→ **EXERCISE PROMPT**: Please return the listing exactly, line for line.
★ ★ ★
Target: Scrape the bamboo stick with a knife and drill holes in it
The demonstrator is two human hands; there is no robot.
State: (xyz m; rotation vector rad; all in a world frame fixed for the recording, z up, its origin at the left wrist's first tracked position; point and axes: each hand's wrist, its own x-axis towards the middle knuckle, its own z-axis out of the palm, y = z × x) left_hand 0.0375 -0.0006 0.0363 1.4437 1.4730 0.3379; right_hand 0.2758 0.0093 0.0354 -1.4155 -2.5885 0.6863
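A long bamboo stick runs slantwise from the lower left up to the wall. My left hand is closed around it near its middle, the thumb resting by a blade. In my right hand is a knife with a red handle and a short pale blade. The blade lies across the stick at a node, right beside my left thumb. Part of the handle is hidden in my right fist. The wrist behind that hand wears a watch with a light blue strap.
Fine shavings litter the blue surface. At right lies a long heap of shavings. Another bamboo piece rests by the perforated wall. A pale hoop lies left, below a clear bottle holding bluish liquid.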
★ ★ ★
→ **WRITTEN SOLUTION**:
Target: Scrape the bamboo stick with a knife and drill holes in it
The demonstrator is two human hands; there is no robot.
State: (xyz m; rotation vector rad; all in a world frame fixed for the recording, z up, its origin at the left wrist's first tracked position; point and axes: each hand's wrist, its own x-axis towards the middle knuckle, its own z-axis out of the palm, y = z × x) left_hand 0.0375 -0.0006 0.0363 1.4437 1.4730 0.3379; right_hand 0.2758 0.0093 0.0354 -1.4155 -2.5885 0.6863
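A long bamboo stick runs slantwise from the lower left up to the wall. My left hand is closed around it near its middle, the thumb resting by a blade. In my right hand is a knife with a red handle and a short pale blade. The blade lies across the stick at a node, right beside my left thumb. Part of the handle is hidden in my right fist. The wrist behind that hand wears a watch with a light blue strap.
Fine shavings litter the blue surface. At right lies a long heap of shavings. Another bamboo piece rests by the perforated wall. A pale hoop lies left, below a clear bottle holding bluish liquid.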

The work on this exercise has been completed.